La reprise récente du groupe de supermarchés Mestdagh par l’enseigne française Intermarché a suscité une vive grogne sociale en raison du basculement vers un modèle de franchise.

Temps de lecture: 2 min

La réunion de conciliation entre syndicats et direction du groupe Intermarché s’est soldée par un échec, a indiqué mercredi en fin de soirée la présidente du Setca Myriam Delmée. Elle n’était pas en mesure de dire si les cinq magasins bruxellois en grève rouvriraient jeudi.

La reprise récente du groupe de supermarchés Mestdagh par l’enseigne française Intermarché a suscité une vive grogne sociale en raison du basculement vers un modèle de franchise. Les syndicats dénoncent aussi le non-respect d’accords antérieurs sur la précarité des contrats et la charge de travail dans les magasins.

« On nous disait d’avoir confiance, que tout ce qui existait (sous Mestdagh, NDLR) sera poursuivi tel quel. Mais des accords signés sont remis en cause. Je ne comprends pas comment il serait possible de leur faire confiance », a déclaré Myriam Delmée.

Manque de confiance

A Bruxelles et dans deux magasins en Flandre, une problématique spécifique s’ajoute : le recours à des équipes externes pour étiqueter les produits de sorte d’y faire figurer comme il se doit des informations en français et en néerlandais. La direction aurait refusé « catégoriquement » d’embaucher du personnel propre pour cette tâche, ce que n’acceptent pas les syndicats.

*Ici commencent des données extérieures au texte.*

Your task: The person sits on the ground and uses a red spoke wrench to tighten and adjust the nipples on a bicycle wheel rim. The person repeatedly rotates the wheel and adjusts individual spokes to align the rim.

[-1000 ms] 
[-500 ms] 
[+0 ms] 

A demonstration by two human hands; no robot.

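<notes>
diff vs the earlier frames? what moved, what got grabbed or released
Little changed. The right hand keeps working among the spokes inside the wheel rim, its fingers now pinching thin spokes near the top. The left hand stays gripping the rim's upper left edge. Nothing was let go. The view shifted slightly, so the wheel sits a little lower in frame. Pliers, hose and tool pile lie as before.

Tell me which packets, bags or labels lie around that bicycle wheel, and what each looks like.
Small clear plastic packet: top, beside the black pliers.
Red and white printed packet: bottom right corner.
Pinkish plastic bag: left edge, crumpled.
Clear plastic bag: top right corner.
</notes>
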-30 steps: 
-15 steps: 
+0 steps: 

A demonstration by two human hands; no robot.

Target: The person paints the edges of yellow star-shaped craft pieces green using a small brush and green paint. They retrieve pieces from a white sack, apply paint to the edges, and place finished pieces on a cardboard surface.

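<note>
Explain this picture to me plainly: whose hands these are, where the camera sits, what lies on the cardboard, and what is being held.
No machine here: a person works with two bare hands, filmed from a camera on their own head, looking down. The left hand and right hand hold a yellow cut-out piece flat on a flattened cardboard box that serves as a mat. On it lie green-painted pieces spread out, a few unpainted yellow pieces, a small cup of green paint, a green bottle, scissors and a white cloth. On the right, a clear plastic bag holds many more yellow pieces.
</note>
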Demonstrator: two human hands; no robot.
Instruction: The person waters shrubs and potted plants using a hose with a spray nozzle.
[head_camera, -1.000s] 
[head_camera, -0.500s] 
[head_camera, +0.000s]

Les syndicats comptent distribuer un tract aux travailleurs jeudi, qui aura pour thème le manque de confiance envers la direction et, à Bruxelles et dans les magasins flamands, le problème de l’étiquetage externalisé. « Nous verrons en fonction de cela si les magasins resteront fermés », a dit Mme Delmée, regrettant le « mépris » qu’aurait manifesté la direction pendant la conciliation.

Evelyn Zabus, de la CNE, n’a pas d’autre terme : « Ce fut une réunion méprisante pour les travailleurs. » « Nous sommes encore plus bas sur l’échelle de la confiance », a-t-elle dit. Un conseil d’entreprise extraordinaire aura lieu le 24 janvier prochain, lors duquel les syndicats reformuleront leurs demandes.